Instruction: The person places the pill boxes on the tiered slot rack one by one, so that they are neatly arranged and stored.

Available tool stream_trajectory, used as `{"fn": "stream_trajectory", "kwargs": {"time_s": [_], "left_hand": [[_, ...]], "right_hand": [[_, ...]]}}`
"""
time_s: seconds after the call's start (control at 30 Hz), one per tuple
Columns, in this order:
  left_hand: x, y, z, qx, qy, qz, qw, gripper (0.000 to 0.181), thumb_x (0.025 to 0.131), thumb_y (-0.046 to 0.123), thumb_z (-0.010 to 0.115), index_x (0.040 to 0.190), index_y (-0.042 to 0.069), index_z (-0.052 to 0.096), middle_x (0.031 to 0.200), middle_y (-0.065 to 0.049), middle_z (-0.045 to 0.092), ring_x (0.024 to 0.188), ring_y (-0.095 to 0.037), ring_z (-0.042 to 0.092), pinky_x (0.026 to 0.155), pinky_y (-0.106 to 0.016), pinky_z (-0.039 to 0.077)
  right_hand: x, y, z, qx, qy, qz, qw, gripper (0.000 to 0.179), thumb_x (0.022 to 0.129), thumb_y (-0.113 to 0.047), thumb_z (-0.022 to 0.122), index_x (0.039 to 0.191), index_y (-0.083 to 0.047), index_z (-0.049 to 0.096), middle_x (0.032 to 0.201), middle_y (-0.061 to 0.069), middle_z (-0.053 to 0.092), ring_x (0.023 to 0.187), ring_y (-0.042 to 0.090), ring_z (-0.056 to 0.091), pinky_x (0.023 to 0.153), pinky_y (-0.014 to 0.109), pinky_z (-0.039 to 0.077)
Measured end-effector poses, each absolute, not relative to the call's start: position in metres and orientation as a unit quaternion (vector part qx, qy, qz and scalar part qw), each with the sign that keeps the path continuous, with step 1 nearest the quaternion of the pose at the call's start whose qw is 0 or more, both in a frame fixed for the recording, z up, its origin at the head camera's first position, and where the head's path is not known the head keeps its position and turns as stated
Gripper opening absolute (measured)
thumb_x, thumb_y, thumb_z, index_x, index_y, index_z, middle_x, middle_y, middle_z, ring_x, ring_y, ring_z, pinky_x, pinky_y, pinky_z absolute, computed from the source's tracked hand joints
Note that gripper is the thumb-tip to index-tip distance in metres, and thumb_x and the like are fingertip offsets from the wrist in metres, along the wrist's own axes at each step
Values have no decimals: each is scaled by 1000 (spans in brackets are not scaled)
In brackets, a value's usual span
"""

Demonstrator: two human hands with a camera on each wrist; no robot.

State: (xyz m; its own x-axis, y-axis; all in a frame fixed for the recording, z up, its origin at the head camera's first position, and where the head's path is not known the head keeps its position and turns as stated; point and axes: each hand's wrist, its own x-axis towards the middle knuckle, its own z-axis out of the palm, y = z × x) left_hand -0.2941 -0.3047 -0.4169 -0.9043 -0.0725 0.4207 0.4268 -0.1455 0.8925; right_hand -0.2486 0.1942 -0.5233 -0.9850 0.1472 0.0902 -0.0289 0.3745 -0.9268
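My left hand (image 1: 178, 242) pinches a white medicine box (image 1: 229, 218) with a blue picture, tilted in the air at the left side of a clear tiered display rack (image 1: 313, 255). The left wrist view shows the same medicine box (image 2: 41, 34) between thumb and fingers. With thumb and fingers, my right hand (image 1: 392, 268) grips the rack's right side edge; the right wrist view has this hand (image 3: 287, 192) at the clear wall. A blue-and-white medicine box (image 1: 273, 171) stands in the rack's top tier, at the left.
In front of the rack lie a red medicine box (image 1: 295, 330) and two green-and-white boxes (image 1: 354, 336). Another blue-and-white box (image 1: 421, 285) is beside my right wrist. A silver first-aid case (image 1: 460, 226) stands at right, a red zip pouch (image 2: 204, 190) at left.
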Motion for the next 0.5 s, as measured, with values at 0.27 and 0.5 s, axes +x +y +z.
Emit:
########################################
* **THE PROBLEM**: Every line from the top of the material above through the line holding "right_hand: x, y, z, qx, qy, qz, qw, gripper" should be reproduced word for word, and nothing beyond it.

* **SOLVED EXERCISE**:
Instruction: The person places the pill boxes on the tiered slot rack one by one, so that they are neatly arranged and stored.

Available tool stream_trajectory, used as `{"fn": "stream_trajectory", "kwargs": {"time_s": [_], "left_hand": [[_, ...]], "right_hand": [[_, ...]]}}`
"""
time_s: seconds after the call's start (control at 30 Hz), one per tuple
Columns, in this order:
  left_hand: x, y, z, qx, qy, qz, qw, gripper (0.000 to 0.181), thumb_x (0.025 to 0.131), thumb_y (-0.046 to 0.123), thumb_z (-0.010 to 0.115), index_x (0.040 to 0.190), index_y (-0.042 to 0.069), index_z (-0.052 to 0.096), middle_x (0.031 to 0.200), middle_y (-0.065 to 0.049), middle_z (-0.045 to 0.092), ring_x (0.024 to 0.188), ring_y (-0.095 to 0.037), ring_z (-0.042 to 0.092), pinky_x (0.026 to 0.155), pinky_y (-0.106 to 0.016), pinky_z (-0.039 to 0.077)
  right_hand: x, y, z, qx, qy, qz, qw, gripper (0.000 to 0.179), thumb_x (0.022 to 0.129), thumb_y (-0.113 to 0.047), thumb_z (-0.022 to 0.122), index_x (0.039 to 0.191), index_y (-0.083 to 0.047), index_z (-0.049 to 0.096), middle_x (0.032 to 0.201), middle_y (-0.061 to 0.069), middle_z (-0.053 to 0.092), ring_x (0.023 to 0.187), ring_y (-0.042 to 0.090), ring_z (-0.056 to 0.091), pinky_x (0.023 to 0.153), pinky_y (-0.014 to 0.109), pinky_z (-0.039 to 0.077)

The required output is complete.